Teria como Mudar o tipo de registro no mikrotik para que possa ser gerado o relatorio de acessos por ip ?
ouvi falar do myauth sera que ele e bom para fazer autentição pppoe e gerar relatorio tipo o sarg ?

----------


## alexandrecorrea

sarg gera relatorios baseados nos acessos do squid.. mas pra provedor isso nao deve ser feito, entra na parte de privacidade do usuario...

o radius na tabela de accouting, voce pode filtrar por ip, por usuario ou mac.. ou qualquer outro campo que tenha..

----------


## Giovani.couto

Sei que e errado mas ....



Digamos que eu tenha um pedófolo na rede e a federal venha bater na minha porta como vou identificar o meliante?

----------


## alexandrecorrea

ele vai ter a data de acesso e o ip.. ai vc pesquisa no radius..  :Smile: 

nao existe lei que me obrigue a gravar o que os usuarios acessaram, esta em julgamento.. ta naquela .. vai num vai..
mas tendo o ip gravado que eh o comum de se fazer da pra saber...

----------


## Giovani.couto

ok ok ... deixa eu ver se entendi o radius vai criar uma lista de ip´s que o usuario acessou ? e vai junto a hora e a data ?

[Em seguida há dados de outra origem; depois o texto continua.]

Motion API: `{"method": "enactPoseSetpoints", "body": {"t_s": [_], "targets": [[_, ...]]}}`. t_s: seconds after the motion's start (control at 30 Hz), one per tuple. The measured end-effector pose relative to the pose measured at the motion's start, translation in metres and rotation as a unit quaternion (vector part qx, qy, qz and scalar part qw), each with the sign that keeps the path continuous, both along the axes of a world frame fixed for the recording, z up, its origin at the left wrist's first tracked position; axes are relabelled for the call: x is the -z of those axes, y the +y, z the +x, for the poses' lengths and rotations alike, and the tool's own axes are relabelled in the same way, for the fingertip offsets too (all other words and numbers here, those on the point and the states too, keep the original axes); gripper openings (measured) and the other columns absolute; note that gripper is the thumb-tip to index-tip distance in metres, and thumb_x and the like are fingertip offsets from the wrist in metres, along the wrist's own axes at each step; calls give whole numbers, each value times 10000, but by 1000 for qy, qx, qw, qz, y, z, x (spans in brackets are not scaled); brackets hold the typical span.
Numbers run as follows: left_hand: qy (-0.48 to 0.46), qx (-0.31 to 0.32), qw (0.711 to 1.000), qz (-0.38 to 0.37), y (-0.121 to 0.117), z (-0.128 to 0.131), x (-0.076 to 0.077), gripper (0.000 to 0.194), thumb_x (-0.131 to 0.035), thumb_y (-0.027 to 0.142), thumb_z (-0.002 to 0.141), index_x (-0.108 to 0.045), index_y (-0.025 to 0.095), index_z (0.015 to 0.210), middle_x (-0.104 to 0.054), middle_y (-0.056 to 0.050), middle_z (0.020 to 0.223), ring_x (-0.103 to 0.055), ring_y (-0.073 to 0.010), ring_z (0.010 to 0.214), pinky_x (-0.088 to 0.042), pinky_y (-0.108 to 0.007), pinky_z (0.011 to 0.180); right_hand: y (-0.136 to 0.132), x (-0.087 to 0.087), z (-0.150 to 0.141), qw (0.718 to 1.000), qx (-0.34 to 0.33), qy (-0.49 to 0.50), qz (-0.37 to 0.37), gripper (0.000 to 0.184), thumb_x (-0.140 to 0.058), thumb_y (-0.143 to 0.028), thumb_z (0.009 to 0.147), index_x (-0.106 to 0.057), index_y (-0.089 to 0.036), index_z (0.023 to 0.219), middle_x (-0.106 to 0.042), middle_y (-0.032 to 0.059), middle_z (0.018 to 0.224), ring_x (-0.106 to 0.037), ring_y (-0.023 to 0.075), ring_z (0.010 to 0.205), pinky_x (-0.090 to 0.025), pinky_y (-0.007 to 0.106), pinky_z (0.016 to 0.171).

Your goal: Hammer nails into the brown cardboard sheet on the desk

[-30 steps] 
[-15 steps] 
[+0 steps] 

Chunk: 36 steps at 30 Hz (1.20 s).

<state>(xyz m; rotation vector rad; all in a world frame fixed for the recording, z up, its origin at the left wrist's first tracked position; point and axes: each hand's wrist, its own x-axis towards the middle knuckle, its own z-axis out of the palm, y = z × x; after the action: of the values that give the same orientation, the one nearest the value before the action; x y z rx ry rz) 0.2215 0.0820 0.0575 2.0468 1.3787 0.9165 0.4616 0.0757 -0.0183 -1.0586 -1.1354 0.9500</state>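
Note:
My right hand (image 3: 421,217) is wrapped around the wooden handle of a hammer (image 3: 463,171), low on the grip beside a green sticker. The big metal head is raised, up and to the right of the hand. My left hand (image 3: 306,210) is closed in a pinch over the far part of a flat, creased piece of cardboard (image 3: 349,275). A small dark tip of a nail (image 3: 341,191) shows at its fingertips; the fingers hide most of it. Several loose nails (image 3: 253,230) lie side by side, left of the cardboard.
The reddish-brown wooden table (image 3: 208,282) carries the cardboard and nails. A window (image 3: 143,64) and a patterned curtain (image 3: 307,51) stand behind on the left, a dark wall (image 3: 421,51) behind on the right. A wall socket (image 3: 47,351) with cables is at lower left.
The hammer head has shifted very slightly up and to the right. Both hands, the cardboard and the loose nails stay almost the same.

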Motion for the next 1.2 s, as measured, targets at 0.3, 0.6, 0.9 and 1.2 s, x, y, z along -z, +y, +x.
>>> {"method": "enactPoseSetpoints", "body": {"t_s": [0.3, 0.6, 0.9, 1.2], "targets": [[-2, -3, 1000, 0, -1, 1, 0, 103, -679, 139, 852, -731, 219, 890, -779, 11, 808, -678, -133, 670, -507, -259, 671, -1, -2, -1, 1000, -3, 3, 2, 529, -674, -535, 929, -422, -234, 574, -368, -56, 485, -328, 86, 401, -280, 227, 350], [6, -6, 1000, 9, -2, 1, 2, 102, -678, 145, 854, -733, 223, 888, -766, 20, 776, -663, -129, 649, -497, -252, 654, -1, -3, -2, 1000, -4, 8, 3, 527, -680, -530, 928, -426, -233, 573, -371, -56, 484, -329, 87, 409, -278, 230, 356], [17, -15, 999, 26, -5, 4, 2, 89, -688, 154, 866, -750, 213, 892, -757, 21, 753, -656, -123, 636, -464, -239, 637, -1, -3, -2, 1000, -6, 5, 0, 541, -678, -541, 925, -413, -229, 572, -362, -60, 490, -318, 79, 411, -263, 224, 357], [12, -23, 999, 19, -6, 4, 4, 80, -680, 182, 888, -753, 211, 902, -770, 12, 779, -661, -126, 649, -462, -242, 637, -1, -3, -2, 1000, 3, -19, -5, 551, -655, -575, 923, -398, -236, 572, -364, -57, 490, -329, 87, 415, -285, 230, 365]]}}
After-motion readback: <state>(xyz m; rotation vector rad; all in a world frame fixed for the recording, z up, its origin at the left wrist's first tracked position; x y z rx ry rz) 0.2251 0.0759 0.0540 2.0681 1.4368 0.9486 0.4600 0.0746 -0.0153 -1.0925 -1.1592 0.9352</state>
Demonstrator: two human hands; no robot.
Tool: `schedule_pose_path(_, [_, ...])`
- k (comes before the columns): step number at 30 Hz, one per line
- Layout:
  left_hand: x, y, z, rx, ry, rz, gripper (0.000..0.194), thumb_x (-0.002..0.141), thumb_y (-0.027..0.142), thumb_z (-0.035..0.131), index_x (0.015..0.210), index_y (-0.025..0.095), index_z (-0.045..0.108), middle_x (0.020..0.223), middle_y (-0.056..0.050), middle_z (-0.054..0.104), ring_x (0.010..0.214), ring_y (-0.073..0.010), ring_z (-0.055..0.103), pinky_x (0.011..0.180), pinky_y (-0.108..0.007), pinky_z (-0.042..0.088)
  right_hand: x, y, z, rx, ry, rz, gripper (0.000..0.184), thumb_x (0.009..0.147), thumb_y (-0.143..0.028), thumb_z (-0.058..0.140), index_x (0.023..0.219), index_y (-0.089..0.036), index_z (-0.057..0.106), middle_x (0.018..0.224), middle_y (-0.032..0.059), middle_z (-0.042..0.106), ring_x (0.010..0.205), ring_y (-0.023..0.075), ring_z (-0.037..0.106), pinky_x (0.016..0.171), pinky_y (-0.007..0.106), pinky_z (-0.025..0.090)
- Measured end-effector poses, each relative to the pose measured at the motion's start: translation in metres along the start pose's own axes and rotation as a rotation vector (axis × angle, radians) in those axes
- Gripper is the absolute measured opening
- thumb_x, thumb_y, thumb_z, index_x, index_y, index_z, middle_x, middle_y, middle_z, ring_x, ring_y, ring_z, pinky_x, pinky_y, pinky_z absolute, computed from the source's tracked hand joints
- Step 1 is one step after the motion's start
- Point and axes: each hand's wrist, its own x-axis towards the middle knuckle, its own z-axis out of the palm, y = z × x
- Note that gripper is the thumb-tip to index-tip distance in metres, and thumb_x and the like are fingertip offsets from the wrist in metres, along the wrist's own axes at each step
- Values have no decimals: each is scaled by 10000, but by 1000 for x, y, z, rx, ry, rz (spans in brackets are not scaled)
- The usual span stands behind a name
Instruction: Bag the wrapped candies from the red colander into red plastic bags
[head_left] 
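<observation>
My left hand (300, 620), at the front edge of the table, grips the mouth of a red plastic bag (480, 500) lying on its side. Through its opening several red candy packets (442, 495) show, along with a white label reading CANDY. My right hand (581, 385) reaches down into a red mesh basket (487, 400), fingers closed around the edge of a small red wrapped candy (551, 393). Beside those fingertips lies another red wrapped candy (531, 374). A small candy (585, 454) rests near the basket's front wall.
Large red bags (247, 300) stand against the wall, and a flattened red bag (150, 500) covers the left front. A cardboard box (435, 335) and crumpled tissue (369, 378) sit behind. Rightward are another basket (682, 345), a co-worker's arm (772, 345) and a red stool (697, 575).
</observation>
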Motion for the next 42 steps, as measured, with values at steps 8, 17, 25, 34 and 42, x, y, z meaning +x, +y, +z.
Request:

Alexandre voce usa radius ?

----------


## Giovani.couto

Ontem a noite tentei configurar o freeradius 1.1.7 num slack11 e nao consegui sair da parte de criar a tabela (estava usando o tutorial do vivalinux onde ensina a instalar usando o slack 10 freeradius 1.0.1 e mais alguma coisa que nao to lembrado ) então como não consegui, baixei os 4 cds do slack 10 e vou tentar denovo derrepente funcione pois pelo que percebi o o problema tava na versão do mysql ...pois o comando não existia.......
resumindo não manjo nada de radius por isso tantas perguntas pra ver se se enquadra no meu caso.
mas to tentando fazer a coisa fucionar .

Não querendo ser chato mas voce terial algum material pra me dar uma mão ?

----------


## Giovani.couto

Sabe se o radius captura a pagina inicial do cliente ?

----------


## alexandrecorrea

radius eh somente autenticador.. essa captura voce precisa fazer no gateway com regas etc etc...

----------


## Giovani.couto

Ok obrigadão por inquanto vou tentar implementar o radius e ver como fica !!!

----------